Work and Family Circumstances and Child Trajectories: When (and For What) Does AFDC Receipt Matter?
Elizabeth Menaghan,
Susan Jekielek,
Frank Mott and
Elizabeth Cooksey
JCPR Working Papers from Northwestern University/University of Chicago Joint Center for Poverty Research
Abstract:
This paper focuses on children's progress through middle childhood over a four year period, beginning with a synthetic cohort of children aged 6-7 and following them to ages 10-11. We have been particularly concerned with changes over time, seeking to link changing parental work and family circumstances with changes in the quality of parent-child interaction and with children's increases or decreases in behavior problems.
In this preliminary set of analyses, we can take advantage of the longitudinal NLSY child data, and control for the initial level of child outcomes at the beginning of the study period. Thus, our main focus is on how temporal patterns of AFDC receipt are linked to changes in the quality of children's home environments, their reading skills, and their behavior.

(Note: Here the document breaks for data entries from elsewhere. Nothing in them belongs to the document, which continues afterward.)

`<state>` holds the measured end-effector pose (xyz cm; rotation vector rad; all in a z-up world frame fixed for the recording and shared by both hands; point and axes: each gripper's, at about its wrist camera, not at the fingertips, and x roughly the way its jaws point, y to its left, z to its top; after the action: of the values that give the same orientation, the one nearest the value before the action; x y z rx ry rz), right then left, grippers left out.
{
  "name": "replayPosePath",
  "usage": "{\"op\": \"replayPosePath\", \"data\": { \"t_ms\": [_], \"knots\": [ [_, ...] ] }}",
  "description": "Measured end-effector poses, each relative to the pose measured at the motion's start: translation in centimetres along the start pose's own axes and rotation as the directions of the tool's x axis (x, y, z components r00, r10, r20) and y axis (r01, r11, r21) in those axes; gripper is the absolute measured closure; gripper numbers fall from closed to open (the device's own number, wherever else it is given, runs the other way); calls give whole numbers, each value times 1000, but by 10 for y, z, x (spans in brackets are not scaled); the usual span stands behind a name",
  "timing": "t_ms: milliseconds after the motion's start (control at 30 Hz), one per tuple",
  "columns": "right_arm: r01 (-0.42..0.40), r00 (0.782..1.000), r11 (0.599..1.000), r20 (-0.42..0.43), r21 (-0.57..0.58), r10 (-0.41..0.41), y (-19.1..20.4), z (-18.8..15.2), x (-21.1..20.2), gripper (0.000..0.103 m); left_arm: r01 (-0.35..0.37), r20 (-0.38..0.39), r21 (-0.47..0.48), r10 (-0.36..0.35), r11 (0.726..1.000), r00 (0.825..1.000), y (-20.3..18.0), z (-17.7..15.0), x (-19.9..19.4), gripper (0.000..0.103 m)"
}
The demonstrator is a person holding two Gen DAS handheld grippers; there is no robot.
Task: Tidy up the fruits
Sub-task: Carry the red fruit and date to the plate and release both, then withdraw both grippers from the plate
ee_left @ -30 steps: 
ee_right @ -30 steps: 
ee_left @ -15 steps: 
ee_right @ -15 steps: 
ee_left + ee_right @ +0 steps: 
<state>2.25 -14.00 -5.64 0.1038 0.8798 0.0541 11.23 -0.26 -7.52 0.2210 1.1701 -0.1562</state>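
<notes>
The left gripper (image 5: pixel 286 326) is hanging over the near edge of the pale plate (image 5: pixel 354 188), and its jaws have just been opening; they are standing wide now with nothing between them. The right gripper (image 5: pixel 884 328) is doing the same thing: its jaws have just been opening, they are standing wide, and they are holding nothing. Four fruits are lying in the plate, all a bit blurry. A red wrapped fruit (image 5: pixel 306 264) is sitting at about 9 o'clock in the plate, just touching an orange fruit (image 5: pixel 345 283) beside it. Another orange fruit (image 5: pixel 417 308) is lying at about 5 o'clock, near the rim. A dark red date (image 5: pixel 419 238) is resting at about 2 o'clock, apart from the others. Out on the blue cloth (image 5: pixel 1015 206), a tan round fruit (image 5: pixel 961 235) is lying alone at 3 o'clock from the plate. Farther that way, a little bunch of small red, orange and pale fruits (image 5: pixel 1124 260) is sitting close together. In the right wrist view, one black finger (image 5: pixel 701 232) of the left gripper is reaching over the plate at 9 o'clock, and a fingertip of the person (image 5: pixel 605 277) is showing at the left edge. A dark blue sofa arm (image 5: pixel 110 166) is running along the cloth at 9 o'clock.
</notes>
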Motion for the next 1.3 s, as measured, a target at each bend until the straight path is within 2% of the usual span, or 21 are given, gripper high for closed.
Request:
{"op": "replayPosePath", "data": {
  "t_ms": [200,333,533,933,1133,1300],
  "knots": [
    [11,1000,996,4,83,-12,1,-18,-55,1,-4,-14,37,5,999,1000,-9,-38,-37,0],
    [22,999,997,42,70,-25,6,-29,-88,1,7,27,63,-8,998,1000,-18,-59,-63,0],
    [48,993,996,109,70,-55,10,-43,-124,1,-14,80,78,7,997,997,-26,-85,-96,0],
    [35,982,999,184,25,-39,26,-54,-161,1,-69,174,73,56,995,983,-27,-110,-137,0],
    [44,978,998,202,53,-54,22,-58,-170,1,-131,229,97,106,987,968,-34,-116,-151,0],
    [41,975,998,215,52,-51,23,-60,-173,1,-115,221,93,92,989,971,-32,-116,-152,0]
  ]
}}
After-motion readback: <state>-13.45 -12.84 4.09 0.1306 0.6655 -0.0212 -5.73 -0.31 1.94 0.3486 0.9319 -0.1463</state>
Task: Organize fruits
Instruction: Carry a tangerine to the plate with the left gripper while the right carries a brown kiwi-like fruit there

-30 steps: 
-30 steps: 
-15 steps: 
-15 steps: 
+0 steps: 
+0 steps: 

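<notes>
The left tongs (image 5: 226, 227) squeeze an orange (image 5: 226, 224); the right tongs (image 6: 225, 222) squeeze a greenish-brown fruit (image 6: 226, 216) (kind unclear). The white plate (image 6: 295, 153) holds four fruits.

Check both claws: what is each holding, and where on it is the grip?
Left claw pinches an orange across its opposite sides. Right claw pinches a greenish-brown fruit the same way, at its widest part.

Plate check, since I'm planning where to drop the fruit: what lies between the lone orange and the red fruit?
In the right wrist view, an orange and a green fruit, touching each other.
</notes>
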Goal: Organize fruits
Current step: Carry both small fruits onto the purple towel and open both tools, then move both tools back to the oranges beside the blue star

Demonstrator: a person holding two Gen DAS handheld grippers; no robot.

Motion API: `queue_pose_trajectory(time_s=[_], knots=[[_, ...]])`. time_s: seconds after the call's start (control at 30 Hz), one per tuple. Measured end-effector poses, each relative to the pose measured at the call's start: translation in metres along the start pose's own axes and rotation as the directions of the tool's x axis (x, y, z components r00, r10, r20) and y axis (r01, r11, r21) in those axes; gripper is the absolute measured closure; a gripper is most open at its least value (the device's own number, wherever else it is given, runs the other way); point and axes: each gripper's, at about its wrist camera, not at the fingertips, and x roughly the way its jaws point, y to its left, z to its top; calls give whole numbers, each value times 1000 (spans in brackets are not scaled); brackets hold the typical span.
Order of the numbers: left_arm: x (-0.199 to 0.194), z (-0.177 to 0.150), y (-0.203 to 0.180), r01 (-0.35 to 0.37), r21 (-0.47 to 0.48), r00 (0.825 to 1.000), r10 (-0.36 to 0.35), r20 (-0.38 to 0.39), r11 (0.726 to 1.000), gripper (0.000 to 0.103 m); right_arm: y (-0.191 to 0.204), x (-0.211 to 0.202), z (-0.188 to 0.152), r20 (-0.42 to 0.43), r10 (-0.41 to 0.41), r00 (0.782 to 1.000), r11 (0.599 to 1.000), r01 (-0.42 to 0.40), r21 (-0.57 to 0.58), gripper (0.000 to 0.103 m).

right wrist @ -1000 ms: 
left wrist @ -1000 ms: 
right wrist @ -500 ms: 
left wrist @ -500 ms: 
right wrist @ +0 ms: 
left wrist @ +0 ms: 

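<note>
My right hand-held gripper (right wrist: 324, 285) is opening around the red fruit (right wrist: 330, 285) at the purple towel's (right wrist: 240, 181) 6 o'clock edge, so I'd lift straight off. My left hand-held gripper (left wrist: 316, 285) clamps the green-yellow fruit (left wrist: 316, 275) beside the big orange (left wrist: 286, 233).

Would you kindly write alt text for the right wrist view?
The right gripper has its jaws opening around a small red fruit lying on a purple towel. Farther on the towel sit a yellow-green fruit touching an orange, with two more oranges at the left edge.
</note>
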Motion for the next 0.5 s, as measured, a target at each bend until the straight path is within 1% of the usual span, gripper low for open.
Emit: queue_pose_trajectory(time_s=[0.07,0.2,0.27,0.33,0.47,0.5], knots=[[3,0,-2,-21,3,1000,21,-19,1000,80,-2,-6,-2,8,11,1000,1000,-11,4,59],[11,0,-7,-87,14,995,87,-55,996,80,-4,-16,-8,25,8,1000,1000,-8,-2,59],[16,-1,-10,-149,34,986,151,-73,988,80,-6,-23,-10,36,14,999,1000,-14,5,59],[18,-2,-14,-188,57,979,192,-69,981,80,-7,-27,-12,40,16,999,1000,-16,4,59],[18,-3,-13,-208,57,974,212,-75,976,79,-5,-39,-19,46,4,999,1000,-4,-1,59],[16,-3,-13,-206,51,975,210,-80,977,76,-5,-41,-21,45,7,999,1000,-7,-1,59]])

We ask three major questions. First, for the large sample of children aged 10 to 11 whom we have been following from ages 6-7, what are the patterns of AFDC receipt from year 1 through year 5? We describe those patterns, and correlate variations in AFDC receipt with the measures of maternal resources, work and family patterns over the same period. Second, are these patterns linked to three indicators of child outcomes: the quality of home environments, the child's reading ability, and the child's propensity to oppositional action (a subset of behavior problems), under varying controls? Third, following Greg Duncan's lead, we develop typologies that simultaneously consider AFDC receipt, family composition, mother's education, and mother's employment history. What are the frequencies of those types, and what are the linkages between these groups and the three child outcomes under varying sets of controls?
This paper was presented at the Pre-Conference on Family Process and Child Development in Low Income Families, Joint Center for Poverty Research, Chicago, IL May 7-8, 1998.